[YOUR INSTRUCTIONS] For the data below, give again exactly the lines from the one containing "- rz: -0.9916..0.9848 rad" through the one containing "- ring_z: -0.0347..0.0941", both ends included, and no others.
[DATA FOR THIS EXERCISE — start]
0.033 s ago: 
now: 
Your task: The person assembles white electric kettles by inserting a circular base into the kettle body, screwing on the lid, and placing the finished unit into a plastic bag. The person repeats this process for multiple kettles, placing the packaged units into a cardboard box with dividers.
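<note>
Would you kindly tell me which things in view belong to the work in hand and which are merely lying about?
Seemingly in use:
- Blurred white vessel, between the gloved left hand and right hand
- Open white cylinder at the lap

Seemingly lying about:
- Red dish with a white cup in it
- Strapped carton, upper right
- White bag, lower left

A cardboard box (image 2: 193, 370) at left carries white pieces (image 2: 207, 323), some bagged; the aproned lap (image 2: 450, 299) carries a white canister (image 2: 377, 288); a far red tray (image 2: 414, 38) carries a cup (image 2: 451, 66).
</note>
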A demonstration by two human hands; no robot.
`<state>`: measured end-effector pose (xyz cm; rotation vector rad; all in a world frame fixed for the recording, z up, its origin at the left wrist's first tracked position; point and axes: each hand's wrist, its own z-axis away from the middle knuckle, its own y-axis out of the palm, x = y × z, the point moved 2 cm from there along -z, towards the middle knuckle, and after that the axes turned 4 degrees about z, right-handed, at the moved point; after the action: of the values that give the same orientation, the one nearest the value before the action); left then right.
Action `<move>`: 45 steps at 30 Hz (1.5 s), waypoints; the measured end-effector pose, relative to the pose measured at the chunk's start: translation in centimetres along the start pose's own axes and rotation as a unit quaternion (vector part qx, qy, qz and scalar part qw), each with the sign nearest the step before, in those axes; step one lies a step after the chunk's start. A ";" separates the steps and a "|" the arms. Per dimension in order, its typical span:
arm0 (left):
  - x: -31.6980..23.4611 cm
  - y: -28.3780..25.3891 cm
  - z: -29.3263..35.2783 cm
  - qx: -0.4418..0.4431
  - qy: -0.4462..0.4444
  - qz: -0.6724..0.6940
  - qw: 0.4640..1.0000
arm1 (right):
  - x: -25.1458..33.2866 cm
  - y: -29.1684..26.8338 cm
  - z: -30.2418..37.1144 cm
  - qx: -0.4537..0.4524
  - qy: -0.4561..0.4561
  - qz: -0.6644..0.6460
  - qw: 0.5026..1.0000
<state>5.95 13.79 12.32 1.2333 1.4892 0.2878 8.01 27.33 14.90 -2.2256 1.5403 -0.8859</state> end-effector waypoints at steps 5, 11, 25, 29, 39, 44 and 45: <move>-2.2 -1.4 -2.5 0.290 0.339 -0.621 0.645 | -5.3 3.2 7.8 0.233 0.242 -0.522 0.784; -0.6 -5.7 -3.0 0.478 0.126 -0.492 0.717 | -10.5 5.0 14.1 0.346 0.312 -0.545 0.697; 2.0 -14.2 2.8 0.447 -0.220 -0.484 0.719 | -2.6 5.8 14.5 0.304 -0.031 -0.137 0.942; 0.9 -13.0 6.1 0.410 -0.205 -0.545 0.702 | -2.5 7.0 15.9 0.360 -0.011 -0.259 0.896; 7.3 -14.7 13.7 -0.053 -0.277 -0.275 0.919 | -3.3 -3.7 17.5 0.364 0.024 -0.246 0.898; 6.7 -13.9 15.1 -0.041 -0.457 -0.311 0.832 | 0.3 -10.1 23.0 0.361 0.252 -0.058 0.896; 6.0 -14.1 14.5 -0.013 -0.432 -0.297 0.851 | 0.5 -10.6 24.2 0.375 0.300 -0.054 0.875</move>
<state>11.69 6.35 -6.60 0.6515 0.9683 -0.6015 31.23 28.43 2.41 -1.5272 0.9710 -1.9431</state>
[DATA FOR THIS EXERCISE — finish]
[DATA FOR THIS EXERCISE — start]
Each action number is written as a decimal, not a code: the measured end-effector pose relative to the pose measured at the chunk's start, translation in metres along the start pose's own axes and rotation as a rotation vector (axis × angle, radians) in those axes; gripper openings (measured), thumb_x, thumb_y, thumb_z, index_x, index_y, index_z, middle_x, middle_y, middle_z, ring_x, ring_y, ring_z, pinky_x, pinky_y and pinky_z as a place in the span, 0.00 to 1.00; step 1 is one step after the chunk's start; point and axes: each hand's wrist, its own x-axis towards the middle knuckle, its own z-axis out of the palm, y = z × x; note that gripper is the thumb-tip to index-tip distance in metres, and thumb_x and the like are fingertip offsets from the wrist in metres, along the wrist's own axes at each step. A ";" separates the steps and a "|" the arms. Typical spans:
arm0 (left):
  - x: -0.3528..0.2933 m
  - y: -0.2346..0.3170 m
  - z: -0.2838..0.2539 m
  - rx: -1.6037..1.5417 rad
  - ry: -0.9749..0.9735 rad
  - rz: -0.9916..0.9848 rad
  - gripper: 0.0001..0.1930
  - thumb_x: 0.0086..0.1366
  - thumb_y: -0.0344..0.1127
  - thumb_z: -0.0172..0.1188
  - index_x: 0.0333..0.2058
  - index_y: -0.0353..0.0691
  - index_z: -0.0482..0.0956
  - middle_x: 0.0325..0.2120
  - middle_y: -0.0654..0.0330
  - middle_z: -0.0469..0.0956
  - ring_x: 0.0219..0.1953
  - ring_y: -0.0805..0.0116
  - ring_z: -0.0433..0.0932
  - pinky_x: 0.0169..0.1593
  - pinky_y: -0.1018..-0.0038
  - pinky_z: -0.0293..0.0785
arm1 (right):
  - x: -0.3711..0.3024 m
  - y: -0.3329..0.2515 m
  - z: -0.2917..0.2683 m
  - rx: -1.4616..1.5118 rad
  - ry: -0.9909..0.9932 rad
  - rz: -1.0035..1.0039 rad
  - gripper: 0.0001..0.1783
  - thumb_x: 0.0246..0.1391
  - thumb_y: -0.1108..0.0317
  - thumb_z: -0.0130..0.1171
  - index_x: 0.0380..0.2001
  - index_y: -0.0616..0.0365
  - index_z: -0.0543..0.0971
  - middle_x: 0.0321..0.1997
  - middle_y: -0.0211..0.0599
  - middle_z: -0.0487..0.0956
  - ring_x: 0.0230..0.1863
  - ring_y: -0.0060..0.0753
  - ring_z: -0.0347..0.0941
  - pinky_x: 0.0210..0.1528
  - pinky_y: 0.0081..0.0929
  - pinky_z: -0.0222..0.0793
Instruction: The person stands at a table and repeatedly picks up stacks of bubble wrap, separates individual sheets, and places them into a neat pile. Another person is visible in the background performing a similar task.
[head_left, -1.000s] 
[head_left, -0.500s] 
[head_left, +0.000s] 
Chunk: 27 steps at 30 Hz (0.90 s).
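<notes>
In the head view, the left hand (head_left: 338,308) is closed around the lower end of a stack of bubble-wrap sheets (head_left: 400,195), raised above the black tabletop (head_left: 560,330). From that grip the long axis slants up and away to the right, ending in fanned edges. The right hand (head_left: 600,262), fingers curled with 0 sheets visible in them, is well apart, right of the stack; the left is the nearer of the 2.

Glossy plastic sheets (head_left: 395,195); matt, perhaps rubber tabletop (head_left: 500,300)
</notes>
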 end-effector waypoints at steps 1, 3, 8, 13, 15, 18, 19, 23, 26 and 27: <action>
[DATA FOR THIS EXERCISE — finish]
[OUTPUT FOR THIS TASK]
  - rz: -0.9916..0.9848 rad
  - gripper: 0.0001..0.1930
  - thumb_x: 0.0086..0.1366
  - thumb_y: -0.0344..0.1127
  - thumb_z: -0.0172..0.1188
  - index_x: 0.0333..0.2058
  - index_y: -0.0353..0.0691
  - index_z: -0.0482..0.0956
  - middle_x: 0.0325..0.2120
  - middle_y: -0.0654..0.0330
  - middle_z: -0.0469..0.0956
  - ring_x: 0.0219..0.1953
  - ring_y: -0.0805..0.0116
  - ring_z: -0.0433..0.0932
  - pinky_x: 0.0169..0.1593
  - pinky_y: -0.1018..-0.0038
  - pinky_z: -0.0293..0.0785
arm1 (right):
  - x: -0.3711..0.3024 m
  - y: -0.3329..0.2515 m
  - z: -0.2917..0.2683 m
  - rx: -1.4616..1.5118 rad
  - ry: -0.9909..0.9932 rad
  - rz: -1.0035..1.0039 rad
  - gripper: 0.0001..0.1783
  - thumb_x: 0.0246..0.1391
  - thumb_y: -0.1108..0.0317
  - thumb_z: -0.0130..0.1171
  - index_x: 0.0380..0.2001
  - index_y: -0.0616..0.0365
  - index_z: -0.0543..0.0971
  - middle_x: 0.0321..0.1997
  - middle_y: -0.0211..0.0599
  - middle_z: -0.0487..0.0956
  - ring_x: 0.0230..0.1863
  - ring_y: -0.0060..0.0753
  - ring_z: -0.0347..0.0941

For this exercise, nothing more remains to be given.